(Extracted records)
▼

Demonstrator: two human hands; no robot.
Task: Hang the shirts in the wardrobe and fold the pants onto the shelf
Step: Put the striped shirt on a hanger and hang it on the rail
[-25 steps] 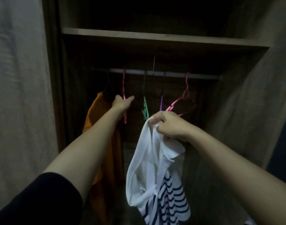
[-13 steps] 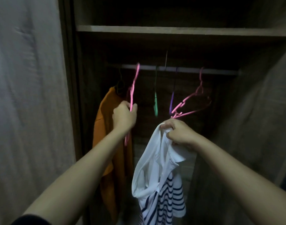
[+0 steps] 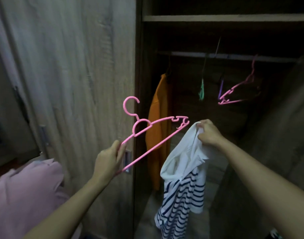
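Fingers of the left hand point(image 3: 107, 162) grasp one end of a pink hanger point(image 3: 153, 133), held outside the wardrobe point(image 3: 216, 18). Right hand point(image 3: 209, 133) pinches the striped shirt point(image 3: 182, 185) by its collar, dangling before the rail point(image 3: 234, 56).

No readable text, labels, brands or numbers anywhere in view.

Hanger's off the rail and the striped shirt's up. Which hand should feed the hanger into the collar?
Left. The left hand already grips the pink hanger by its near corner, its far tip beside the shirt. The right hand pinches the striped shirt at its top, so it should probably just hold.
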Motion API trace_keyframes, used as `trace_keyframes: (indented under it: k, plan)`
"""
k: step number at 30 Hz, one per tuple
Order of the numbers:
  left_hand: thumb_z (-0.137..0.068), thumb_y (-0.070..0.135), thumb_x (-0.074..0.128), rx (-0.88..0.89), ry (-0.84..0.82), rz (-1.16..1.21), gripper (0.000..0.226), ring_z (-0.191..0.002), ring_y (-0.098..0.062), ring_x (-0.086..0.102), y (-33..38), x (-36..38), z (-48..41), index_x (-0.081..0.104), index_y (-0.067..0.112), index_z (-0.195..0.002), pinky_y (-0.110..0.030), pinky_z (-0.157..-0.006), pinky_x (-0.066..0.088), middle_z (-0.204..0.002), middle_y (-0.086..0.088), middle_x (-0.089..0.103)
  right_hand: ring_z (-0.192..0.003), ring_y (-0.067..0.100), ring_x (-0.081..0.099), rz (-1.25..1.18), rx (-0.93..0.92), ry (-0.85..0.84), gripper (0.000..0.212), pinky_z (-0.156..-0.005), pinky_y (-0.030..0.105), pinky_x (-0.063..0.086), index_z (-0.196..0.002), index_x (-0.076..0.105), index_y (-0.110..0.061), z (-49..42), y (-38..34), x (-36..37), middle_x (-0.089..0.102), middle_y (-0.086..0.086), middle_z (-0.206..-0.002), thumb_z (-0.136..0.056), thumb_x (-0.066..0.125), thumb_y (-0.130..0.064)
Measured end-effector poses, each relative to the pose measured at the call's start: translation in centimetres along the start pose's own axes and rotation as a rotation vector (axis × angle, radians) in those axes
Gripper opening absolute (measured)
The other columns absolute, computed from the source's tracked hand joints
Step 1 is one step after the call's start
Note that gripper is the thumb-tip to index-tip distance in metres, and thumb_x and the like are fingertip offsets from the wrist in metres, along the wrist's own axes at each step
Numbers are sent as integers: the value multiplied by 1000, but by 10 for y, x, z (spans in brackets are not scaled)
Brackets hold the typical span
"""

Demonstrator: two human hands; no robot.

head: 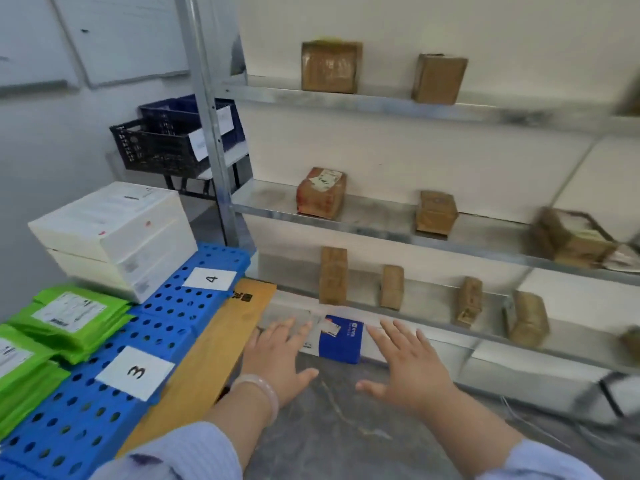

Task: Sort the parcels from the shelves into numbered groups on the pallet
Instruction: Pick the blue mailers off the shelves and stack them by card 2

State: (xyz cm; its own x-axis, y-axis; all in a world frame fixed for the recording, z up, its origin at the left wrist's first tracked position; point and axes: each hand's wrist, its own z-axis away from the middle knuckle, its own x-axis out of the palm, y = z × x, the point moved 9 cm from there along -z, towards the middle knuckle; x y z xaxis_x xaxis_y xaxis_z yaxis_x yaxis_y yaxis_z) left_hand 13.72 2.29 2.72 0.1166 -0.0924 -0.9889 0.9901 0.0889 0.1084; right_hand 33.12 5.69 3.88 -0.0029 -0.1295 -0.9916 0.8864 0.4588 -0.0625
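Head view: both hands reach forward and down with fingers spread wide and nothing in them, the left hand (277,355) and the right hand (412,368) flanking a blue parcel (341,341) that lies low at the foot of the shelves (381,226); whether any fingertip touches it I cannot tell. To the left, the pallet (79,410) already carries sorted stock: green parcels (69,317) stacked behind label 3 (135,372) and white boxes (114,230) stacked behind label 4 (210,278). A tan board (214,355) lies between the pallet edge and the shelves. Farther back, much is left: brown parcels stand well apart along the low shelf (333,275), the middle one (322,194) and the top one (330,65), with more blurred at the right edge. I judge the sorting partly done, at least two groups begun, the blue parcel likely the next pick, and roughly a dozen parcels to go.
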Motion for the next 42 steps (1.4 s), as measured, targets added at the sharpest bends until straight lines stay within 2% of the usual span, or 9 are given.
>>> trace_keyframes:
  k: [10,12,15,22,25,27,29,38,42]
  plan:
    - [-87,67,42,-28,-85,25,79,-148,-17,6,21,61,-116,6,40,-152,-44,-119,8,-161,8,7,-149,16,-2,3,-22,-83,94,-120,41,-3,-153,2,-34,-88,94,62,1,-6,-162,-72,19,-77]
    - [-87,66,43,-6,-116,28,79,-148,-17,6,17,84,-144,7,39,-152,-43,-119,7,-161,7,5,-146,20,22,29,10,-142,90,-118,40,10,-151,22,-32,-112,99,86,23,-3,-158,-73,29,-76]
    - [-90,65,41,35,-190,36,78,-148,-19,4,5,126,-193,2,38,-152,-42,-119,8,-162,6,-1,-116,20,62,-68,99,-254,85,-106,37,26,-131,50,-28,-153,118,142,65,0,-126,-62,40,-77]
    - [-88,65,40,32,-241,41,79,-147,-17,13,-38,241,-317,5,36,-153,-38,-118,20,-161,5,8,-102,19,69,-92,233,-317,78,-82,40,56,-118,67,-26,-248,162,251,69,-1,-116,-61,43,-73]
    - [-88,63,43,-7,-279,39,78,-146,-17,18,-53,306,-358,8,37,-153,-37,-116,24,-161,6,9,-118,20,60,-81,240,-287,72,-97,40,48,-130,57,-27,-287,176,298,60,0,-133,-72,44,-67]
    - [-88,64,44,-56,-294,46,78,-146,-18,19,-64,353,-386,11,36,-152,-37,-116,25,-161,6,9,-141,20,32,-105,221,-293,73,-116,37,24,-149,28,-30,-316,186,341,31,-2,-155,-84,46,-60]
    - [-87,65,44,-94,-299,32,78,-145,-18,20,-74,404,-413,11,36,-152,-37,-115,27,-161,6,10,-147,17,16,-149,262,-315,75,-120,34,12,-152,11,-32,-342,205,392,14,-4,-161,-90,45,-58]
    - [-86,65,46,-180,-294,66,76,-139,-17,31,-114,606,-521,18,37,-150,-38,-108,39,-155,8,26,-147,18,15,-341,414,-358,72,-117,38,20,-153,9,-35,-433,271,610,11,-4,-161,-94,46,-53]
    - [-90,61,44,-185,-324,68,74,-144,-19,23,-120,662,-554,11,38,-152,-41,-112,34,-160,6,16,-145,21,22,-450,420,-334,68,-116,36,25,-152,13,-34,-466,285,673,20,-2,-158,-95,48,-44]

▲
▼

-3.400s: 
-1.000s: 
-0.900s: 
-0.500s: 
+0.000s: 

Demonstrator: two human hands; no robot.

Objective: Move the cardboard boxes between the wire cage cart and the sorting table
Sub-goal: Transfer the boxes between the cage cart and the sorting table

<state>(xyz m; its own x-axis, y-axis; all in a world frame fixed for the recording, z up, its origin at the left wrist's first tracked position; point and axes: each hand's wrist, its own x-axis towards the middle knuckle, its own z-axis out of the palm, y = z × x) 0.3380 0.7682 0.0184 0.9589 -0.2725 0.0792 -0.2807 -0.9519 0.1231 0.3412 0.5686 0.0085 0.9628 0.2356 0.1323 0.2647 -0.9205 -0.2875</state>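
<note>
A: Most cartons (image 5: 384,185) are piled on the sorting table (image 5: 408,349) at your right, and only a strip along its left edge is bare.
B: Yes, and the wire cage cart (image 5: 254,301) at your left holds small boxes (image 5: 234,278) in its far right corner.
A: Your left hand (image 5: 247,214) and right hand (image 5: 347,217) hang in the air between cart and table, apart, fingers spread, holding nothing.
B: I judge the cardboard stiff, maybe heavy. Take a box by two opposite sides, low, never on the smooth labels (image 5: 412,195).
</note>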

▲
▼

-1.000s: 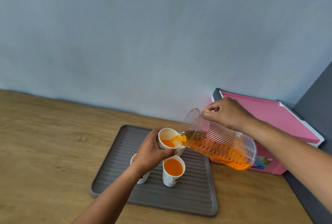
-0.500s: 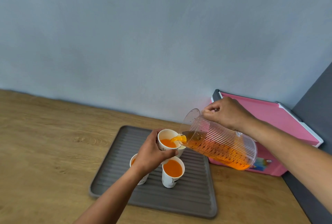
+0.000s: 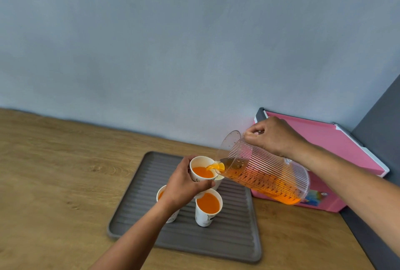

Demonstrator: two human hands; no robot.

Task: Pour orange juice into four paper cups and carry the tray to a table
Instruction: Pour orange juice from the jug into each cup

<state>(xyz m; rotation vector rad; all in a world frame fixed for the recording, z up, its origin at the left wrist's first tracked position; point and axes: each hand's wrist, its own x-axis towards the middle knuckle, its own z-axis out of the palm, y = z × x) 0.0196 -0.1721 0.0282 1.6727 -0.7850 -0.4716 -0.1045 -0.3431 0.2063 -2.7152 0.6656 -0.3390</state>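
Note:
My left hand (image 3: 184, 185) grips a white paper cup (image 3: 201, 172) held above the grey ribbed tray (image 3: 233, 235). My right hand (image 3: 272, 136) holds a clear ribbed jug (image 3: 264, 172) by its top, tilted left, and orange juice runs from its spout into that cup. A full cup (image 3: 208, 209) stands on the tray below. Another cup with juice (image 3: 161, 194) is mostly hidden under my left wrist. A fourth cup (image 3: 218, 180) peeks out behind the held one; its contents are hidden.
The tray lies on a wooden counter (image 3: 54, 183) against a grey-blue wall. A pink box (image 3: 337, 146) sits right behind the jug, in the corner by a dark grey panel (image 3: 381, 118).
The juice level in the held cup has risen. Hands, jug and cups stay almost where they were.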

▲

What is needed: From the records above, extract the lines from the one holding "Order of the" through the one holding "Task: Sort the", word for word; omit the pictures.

Solution for this exercise:
Order of the numbers:
  left_hand: thumb_z (-0.137..0.068), thumb_y (-0.070..0.135), thumb_x (-0.074..0.128), rx (-0.88..0.89), ry (-0.84..0.82), rz (-1.16..1.21), gripper (0.000..0.226), ring_z (-0.191..0.002), ring_y (-0.098..0.062), ring_x (-0.086..0.102), y (-33..38), x (-36..38), z (-48..41), index_x (-0.081..0.104), index_y (-0.067..0.112), index_z (-0.195..0.002), pinky_y (-0.110..0.030), pinky_z (-0.157..-0.006), pinky_x (-0.066..0.088), middle_z (-0.204..0.002), middle_y (-0.086..0.088), middle_x (-0.089..0.103)
  right_hand: ring_z (-0.192..0.003), ring_y (-0.067..0.100), ring_x (-0.081..0.099), rz (-1.25..1.18), rx (-0.93..0.92), ry (-0.85..0.84), gripper (0.000..0.212), pinky_z (-0.156..-0.005), pinky_y (-0.030..0.105), pinky_x (-0.063..0.086), index_z (-0.196..0.002), index_x (-0.076..0.105), index_y (-0.110..0.061), z (-49..42), y (-38..34), x (-36..37), middle_x (-0.089..0.102), middle_y (-0.086..0.086), middle_z (-0.206..-0.002), thumb_z (-0.136..0.056), thumb_x (-0.066..0.125), thumb_y (-0.130..0.064)
Measured end-effector poses, each relative to the pose measured at the call's start: translation in centimetres along the start pose's own axes and rotation as a rotation vector (axis × angle, radians) in those axes
Gripper opening absolute (measured)
The other columns absolute, computed from the source's tracked hand joints
Step 1 is one step after the call's start
Note that gripper is the thumb-tip to index-tip distance in metres, and thumb_x and the like are fingertip offsets from the wrist in metres, along the wrist's own axes at each step
Numbers are sent as integers: the value multiplied by 1000, but by 10 for y, x, z (spans in brackets are not scaled)
Brackets hold the typical span
"""

Demonstrator: two human hands; no robot.

head: 

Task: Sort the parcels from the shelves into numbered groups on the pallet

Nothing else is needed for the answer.